__PROMPT__
Find the word "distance" in the data below and copy each line that holds it.

----- SOURCE RECORDS

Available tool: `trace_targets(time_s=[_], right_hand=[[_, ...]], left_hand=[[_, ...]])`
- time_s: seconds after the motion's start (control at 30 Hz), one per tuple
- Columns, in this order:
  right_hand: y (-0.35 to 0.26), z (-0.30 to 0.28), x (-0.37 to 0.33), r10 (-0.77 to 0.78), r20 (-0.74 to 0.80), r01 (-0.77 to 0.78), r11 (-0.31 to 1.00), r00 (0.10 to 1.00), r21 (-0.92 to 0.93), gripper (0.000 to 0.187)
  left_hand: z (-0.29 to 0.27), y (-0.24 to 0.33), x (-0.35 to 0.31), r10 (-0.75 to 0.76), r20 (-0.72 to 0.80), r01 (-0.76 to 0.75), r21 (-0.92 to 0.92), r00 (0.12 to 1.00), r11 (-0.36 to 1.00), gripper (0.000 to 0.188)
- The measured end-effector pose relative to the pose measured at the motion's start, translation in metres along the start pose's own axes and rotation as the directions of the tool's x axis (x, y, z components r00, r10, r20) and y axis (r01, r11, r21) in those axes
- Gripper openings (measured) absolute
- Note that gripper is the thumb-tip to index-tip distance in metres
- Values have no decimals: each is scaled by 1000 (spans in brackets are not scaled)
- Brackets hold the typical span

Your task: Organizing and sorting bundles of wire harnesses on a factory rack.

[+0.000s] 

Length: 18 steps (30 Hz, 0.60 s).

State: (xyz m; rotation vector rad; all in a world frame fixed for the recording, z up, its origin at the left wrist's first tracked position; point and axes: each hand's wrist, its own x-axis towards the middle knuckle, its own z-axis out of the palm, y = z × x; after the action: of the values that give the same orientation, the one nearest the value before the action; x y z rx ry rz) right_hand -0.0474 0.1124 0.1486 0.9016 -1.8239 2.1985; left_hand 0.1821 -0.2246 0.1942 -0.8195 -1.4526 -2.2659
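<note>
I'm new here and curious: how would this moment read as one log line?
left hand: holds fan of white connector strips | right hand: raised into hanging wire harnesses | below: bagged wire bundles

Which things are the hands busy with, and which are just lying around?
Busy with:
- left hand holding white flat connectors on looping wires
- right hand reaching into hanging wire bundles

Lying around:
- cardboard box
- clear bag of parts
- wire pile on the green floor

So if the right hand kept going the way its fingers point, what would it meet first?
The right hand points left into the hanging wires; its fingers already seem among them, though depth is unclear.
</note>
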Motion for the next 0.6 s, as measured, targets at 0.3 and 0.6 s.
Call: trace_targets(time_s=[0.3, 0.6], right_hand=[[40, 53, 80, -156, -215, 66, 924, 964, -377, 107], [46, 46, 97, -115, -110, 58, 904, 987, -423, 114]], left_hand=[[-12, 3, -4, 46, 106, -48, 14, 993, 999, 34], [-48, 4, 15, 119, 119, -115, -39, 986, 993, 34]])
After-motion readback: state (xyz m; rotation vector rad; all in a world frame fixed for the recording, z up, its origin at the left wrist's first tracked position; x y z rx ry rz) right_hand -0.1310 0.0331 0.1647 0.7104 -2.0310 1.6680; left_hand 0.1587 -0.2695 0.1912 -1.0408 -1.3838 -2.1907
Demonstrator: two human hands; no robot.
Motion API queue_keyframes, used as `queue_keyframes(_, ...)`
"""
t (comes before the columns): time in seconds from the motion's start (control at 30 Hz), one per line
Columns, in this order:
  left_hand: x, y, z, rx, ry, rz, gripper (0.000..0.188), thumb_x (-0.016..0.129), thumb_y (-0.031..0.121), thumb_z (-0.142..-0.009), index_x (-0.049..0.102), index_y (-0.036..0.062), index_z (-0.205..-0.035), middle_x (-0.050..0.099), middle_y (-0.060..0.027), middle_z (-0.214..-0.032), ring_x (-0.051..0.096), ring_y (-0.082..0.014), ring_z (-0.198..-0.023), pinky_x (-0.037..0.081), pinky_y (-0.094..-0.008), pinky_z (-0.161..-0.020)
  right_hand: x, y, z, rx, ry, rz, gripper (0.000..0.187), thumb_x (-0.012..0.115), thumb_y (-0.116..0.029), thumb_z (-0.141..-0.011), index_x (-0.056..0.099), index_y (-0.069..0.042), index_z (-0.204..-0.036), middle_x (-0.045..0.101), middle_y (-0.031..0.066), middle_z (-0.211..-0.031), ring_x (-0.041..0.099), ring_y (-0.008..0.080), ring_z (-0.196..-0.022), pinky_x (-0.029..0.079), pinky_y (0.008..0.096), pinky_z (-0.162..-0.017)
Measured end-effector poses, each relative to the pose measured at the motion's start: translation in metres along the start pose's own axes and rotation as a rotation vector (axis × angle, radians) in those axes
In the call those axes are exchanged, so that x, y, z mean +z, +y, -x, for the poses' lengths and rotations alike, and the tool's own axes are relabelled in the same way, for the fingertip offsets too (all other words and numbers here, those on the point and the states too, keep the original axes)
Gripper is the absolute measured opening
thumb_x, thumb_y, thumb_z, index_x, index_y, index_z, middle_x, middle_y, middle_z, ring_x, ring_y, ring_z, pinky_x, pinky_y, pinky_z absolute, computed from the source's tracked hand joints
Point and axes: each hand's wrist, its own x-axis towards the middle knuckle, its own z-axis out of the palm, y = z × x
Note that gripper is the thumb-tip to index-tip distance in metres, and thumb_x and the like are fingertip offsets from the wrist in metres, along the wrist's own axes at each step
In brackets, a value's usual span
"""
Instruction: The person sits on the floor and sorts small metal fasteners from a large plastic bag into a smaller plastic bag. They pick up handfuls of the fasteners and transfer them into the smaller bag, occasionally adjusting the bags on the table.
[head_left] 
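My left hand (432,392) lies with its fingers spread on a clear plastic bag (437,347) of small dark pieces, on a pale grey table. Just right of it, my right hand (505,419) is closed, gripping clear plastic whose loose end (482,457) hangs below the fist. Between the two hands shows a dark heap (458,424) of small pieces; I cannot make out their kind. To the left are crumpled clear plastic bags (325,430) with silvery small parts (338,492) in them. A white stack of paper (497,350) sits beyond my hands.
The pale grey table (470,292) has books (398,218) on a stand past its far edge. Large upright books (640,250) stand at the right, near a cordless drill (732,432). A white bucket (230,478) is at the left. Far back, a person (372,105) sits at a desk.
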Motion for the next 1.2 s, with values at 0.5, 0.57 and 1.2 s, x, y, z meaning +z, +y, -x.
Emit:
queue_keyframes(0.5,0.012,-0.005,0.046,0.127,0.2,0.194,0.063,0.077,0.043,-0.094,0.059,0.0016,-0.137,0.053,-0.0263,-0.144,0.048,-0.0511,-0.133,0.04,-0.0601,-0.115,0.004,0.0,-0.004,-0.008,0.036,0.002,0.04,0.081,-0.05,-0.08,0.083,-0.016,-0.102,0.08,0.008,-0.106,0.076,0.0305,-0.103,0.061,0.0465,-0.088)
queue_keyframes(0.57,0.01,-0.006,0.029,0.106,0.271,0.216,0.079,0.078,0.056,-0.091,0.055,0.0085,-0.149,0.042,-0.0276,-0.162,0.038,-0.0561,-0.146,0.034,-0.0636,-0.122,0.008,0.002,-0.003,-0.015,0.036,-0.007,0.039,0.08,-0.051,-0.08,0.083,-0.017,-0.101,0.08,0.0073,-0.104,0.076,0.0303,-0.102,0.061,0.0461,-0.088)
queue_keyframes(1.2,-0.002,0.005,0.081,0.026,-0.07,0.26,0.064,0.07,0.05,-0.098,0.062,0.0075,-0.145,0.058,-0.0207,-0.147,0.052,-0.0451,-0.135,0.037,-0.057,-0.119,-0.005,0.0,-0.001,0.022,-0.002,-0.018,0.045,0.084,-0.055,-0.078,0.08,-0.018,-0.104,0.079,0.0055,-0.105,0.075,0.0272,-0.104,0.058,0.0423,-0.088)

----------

__YOUR SOLUTION__
- Note that gripper is the thumb-tip to index-tip distance in metres
Note that gripper is the thumb-tip to index-tip distance in metres, and thumb_x and the like are fingertip offsets from the wrist in metres, along the wrist's own axes at each step

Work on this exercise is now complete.